● **MATERIAL PROVIDED**:

Content starts

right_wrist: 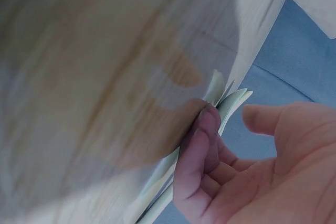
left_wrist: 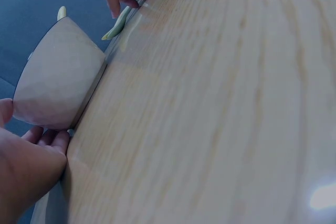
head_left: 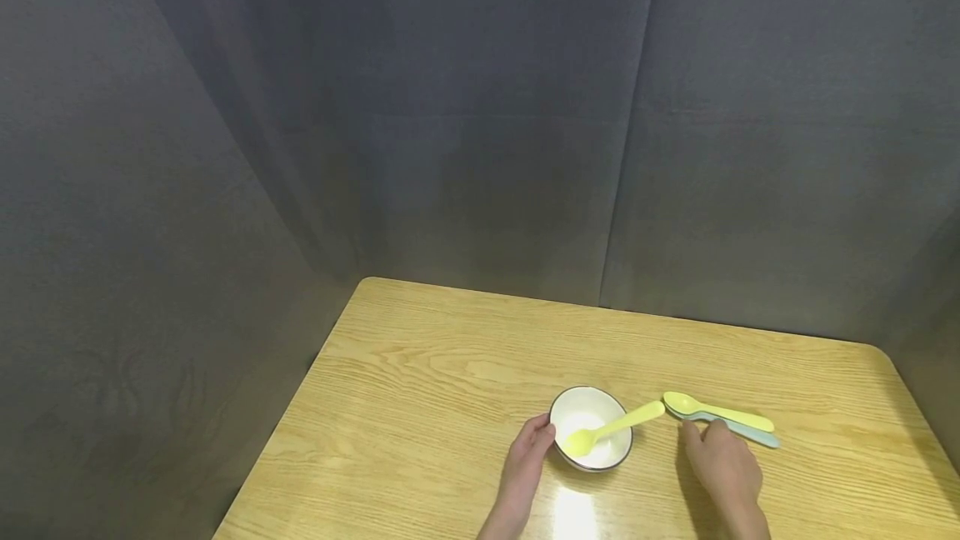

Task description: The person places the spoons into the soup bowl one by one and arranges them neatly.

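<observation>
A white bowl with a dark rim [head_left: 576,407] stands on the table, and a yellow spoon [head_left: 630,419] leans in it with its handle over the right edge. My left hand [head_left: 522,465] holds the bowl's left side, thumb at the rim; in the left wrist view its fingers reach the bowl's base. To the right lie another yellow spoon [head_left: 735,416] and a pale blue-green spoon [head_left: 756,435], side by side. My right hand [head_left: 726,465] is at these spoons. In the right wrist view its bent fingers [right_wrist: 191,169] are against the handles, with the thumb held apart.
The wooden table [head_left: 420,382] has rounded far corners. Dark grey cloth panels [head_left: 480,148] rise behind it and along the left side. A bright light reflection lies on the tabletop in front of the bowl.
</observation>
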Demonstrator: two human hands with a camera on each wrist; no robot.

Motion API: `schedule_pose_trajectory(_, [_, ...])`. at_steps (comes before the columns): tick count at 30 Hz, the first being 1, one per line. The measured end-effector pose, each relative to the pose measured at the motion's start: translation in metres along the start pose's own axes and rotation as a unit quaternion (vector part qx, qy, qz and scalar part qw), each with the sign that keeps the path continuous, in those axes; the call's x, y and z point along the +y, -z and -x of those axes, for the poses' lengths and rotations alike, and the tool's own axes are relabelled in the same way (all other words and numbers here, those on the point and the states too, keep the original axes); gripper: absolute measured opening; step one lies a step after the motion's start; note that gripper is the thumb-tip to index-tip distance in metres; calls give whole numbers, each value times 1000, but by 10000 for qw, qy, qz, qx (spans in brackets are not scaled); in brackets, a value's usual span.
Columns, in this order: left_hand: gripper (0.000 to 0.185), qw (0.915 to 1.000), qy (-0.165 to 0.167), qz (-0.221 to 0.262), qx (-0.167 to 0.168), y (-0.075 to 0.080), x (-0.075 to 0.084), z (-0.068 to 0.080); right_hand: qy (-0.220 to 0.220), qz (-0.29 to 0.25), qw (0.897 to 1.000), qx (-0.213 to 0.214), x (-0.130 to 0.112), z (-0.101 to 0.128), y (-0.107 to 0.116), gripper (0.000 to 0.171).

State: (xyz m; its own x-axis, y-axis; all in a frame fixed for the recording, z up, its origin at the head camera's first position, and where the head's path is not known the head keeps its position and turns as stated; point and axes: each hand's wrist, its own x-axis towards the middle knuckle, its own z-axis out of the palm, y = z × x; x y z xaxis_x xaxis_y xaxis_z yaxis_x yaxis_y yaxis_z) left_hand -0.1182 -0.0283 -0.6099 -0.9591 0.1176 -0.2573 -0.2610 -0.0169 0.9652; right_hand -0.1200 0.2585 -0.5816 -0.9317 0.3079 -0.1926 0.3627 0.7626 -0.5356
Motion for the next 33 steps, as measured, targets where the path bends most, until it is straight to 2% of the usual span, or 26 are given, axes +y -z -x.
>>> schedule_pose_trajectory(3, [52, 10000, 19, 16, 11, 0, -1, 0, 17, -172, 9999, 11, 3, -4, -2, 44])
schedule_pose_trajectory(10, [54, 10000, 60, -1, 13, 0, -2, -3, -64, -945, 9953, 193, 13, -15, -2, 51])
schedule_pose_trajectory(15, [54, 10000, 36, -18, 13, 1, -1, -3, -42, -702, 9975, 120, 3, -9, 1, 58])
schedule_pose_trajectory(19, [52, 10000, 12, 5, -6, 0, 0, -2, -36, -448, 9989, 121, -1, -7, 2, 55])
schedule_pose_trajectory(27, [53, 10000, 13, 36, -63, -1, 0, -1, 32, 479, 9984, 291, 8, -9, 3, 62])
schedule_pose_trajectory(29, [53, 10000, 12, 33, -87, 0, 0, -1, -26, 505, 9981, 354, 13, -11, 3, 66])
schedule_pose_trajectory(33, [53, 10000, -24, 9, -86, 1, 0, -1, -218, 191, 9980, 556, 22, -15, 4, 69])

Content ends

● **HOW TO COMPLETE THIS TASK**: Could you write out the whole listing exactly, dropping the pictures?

● **EXERCISE RESULT**:
right_wrist: 
left_wrist: 
head_left: 

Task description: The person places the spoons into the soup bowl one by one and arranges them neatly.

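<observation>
A white bowl with a dark rim [head_left: 576,407] stands on the table, and a yellow spoon [head_left: 630,419] leans in it with its handle over the right edge. My left hand [head_left: 522,465] holds the bowl's left side, thumb at the rim; in the left wrist view its fingers reach the bowl's base. To the right lie another yellow spoon [head_left: 735,416] and a pale blue-green spoon [head_left: 756,435], side by side. My right hand [head_left: 726,465] is at these spoons. In the right wrist view its bent fingers [right_wrist: 191,169] are against the handles, with the thumb held apart.
The wooden table [head_left: 420,382] has rounded far corners. Dark grey cloth panels [head_left: 480,148] rise behind it and along the left side. A bright light reflection lies on the tabletop in front of the bowl.
</observation>
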Demonstrator: two human hands with a camera on each wrist; no robot.

Motion API: `schedule_pose_trajectory(_, [_, ...])`. at_steps (comes before the columns): tick count at 30 Hz, the first being 1, one per line. The measured end-effector pose, each relative to the pose measured at the motion's start: translation in metres along the start pose's own axes and rotation as a unit quaternion (vector part qx, qy, qz and scalar part qw), each with the sign that keeps the path continuous, in those axes; the call's x, y and z point along the +y, -z and -x of those axes, for the poses' lengths and rotations alike, and the tool's own axes are relabelled in the same way (all other words and numbers here, those on the point and the states too, keep the original axes); gripper: absolute measured opening; step one lies a step after the motion's start; note that gripper is the thumb-tip to index-tip distance in metres; calls give whole numbers, each value times 1000, but by 10000 for qw, qy, qz, qx (spans in brackets are not scaled); in brackets, a value's usual span.
Columns, in this order: left_hand: gripper (0.000 to 0.185), qw (0.915 to 1.000), qy (-0.165 to 0.167), qz (-0.221 to 0.262), qx (-0.167 to 0.168), y (-0.075 to 0.080), x (-0.075 to 0.084), z (-0.068 to 0.080); right_hand: qy (-0.220 to 0.220), qz (-0.29 to 0.25), qw (0.897 to 1.000), qx (-0.213 to 0.214), x (-0.130 to 0.112), z (-0.101 to 0.128), y (-0.107 to 0.116), gripper (0.000 to 0.171).

State: (xyz m; its own x-axis, y-axis; all in a frame fixed for the recording, z up, its origin at the head camera's first position, and where the head's path is not known the head keeps its position and turns as stated; point and axes: each hand's wrist, its own x-axis towards the middle knuckle, its own z-axis out of the palm, y = z × x; x y z xaxis_x xaxis_y xaxis_z yaxis_x yaxis_y yaxis_z) left_hand -0.1182 -0.0283 -0.6099 -0.9591 0.1176 -0.2573 -0.2610 -0.0169 0.9652; right_hand -0.1200 0.2585 -0.5816 -0.9317 0.3079 -0.1926 0.3627 0.7626 -0.5356
Motion for the next 33 steps, as measured, targets where the path bends most, until it is straight to 2% of the usual span, or 26 are given, axes +y -z -x.
>>> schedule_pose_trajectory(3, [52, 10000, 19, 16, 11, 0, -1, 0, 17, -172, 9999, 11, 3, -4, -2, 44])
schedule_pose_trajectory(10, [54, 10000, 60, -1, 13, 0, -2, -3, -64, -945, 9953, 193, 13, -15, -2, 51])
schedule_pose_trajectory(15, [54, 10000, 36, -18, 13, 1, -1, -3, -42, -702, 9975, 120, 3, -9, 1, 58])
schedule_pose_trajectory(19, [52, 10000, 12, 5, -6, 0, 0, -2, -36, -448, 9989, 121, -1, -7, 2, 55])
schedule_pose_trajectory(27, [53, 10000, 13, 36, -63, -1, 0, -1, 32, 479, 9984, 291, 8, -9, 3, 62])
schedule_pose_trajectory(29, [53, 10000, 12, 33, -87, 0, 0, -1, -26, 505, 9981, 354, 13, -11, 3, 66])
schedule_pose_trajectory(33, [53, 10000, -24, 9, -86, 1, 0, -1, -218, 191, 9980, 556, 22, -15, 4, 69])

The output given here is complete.